Ciri khas lain dari dia adalah bahwa dia sangat memahami filsafat Jawa dan sejarah Nusantara. Pak Harto secara luas mengartikulasikan kepemimpinannya dengan ajaran kuno dan filsafat Jawa. Hal ini wajar karena semua pendidikannya dilakukan di Indonesia, di kota kelahirannya Kampung Kemusuk di Yogyakarta. Sebagian besar bacaannya berasal dari para sarjana Jawa dari abad-abad yang lalu. Filsafat yang paling sering diajarkannya adalah ojo dumeh, ojo lali, ojo ngoyo, ojo adigang, adigung, adiguna; ditambah dengan ojo kagetan, ojo gumunan, dan sing becik ketitik sing olo ketoro. Buku yang dia terbitkan, Butir-Butir Budaya Jawa, sangat berguna. Ini adalah kumpulan aturan, ajaran, dan pepatah. Buku ini sangat penting untuk memahami psikologi Indonesia dan memahami latar belakang budaya Indonesia karena tentu saja, budaya Jawa sangat mempengaruhi pandangan Indonesia. Ajaran-ajaran ini bukan hanya slogan semata. Bagi banyak orang, itu menjadi panduan hidup yang sukses, panduan untuk hidup bahagia di dunia ini. Ini juga merupakan panduan yang sangat praktis, dan sebenarnya, menurut pendapat saya, itu menjadi suara kebijaksanaan yang dibawa sepanjang masa. Oleh karena itu, siapa yang mengikuti ajaran ini memanfaatkan kebijaksanaan leluhur kita, nenek moyang kita, dan orang tua kita.

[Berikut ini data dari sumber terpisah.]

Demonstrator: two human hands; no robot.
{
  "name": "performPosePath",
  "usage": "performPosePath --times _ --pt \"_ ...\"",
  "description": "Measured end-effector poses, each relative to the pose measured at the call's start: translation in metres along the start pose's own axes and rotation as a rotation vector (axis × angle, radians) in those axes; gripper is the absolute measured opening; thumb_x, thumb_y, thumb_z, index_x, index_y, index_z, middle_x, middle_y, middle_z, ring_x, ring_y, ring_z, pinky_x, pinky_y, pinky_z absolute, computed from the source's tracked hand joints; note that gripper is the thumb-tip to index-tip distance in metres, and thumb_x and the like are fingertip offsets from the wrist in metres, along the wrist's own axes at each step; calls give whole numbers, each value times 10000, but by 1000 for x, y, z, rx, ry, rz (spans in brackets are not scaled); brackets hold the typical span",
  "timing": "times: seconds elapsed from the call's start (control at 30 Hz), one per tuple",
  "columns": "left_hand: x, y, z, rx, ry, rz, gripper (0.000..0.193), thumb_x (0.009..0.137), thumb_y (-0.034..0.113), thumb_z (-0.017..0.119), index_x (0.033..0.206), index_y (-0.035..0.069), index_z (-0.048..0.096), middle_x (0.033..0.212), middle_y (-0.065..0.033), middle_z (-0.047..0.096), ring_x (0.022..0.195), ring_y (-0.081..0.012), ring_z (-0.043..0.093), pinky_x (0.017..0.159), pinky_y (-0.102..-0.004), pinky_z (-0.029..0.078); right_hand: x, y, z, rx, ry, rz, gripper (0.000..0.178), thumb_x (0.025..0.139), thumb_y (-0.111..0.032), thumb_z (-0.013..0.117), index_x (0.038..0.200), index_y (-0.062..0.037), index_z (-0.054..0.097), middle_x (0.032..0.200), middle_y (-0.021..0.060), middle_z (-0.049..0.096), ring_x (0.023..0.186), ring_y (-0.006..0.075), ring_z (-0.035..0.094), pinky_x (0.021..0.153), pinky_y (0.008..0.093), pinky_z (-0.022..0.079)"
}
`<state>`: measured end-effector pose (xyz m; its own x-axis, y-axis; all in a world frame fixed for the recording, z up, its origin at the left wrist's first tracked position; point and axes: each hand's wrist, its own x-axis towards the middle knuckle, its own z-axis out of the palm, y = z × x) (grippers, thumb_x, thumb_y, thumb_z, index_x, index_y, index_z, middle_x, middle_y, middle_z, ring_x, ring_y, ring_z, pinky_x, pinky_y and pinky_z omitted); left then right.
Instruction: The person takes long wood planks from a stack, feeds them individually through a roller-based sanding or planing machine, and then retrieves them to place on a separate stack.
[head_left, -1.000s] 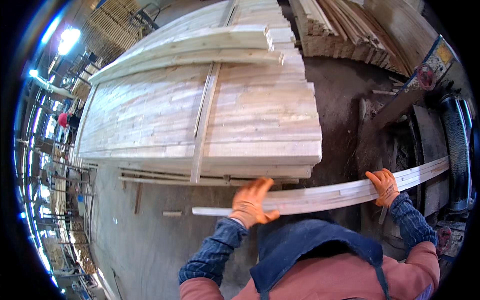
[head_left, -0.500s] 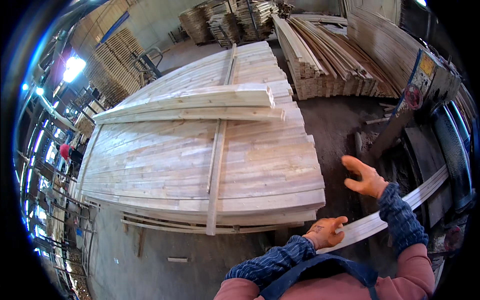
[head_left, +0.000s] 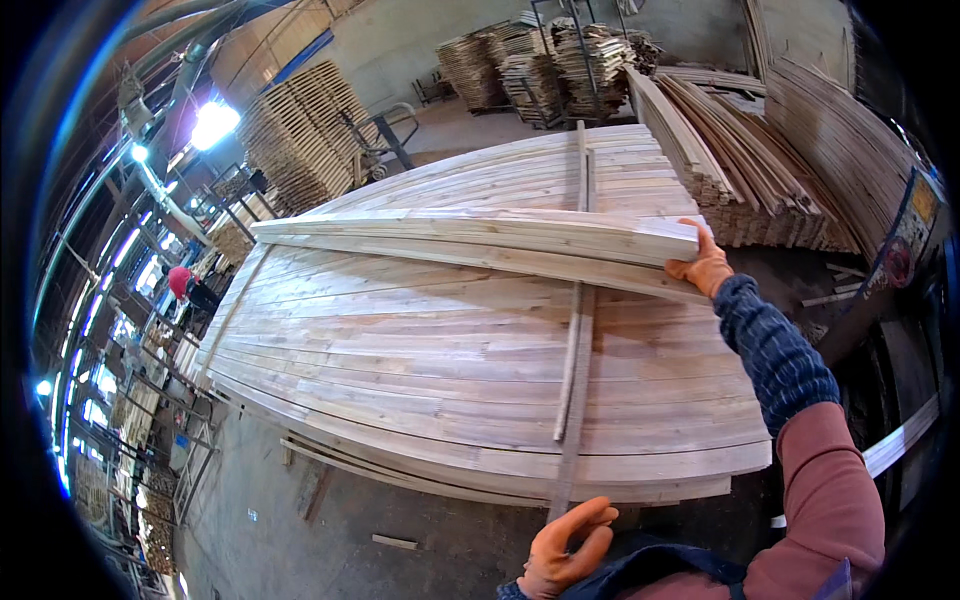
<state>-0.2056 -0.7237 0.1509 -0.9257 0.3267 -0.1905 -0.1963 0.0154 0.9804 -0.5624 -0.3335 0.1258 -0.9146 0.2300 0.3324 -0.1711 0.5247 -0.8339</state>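
Observation:
My right hand (head_left: pixel 705 262), in an orange glove, grips the near right end of the upper wooden plank (head_left: pixel 480 229). That plank lies lengthwise on a wide stack of boards (head_left: pixel 450 350), beside a second, lower plank (head_left: pixel 480 266). My left hand (head_left: pixel 567 548), gloved in orange too, is low in front of the stack. Its fingers are bent but apart, and nothing shows in them. Close to it is the near end of a narrow cross strip (head_left: pixel 568 455), which runs over the boards and under the two planks.
More stacked lumber (head_left: pixel 770 205) stands at the far right, with piles of slats (head_left: pixel 550 65) behind. A pale board (head_left: pixel 900 437) lies by dark machinery at my right. A wood scrap (head_left: pixel 395 542) is on the floor. Far left, a person in red headwear (head_left: pixel 180 282) bends over.
My right hand has moved from beside the machinery up to the plank's end and taken hold of it. My left hand has left the pale board. The view has swung right.

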Motion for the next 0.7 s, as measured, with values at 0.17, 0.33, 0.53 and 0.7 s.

Saya ingin menceritakan satu kesempatan saat Batalyon 328 yang saya pimpin diperintahkan untuk melaksanakan operasi di Timor Timur. Satu malam sebelum berangkat, saya dipanggil oleh Pak Harto ke kediamannya di Jalan Cendana. Saya memberi tahu para bawahannya bahwa Pak Harto memanggil saya. Mereka senang. Sudah menjadi tradisi bahwa ketika Panglima TNI memanggil seseorang sebelum mereka melakukan misi, Pak Harto akan memberikan mereka sangu atau bantuan keuangan khusus. Dana ini dapat digunakan untuk memperkuat logistik, sehingga mengurangi beban para komandan. Saya tiba di Cendana sebelum pukul 20:30 malam. Setelah menerima tamu, dia bertemu dengan saya dan bertanya apakah benar bahwa saya akan melakukan operasi keesokan harinya. Saya memberikan jawaban yang membenarkan. Lalu dia berkata, ‘Saya hanya memiliki tiga nasehat untukmu, Bowo. Ojo lali, ojo dumeh, ojo ngoyo. Simpanlah dalam hatimu!” Setelah saya menyatakan bahwa saya siap, Pak Harto dengan lembut meletakkan tangan di kepalaku sebagai tanda berkat, seperti yang selalu dia lakukan pada anak-anaknya, cucunya, dan orang-orang yang dicintainya, dan membiarkan saya pergi. Setelah kembali ke batalyon di Cilodong, semua perwira menunggu di ruang operasi, yang kita sebut ruang Yudha, ruang Perang. Mereka menunggu kabar baik dari kediaman Pak Harto. Saya menuturkan kepada mereka bahwa saya hanya bertemu Pak Harto selama lima menit. Dalam pertemuan singkat itu, Pak Harto meninggalkan tiga pesan: Ojo lali, ojo dumeh, ojo ngoyo. Saya juga memberi tahukan kepada mereka bahwa, untuk waktu yang singkat, saya juga terkejut dan sedikit kecewa. Karena daripada menerima dana, saya hanya diberi tiga nasehat. Namun, selama perjalanan satu jam dari Cendana ke Cilodong, saya memikirkan tiga nasihat yang diberikan oleh seorang Komandan yang dibesarkan dalam operasi tempur.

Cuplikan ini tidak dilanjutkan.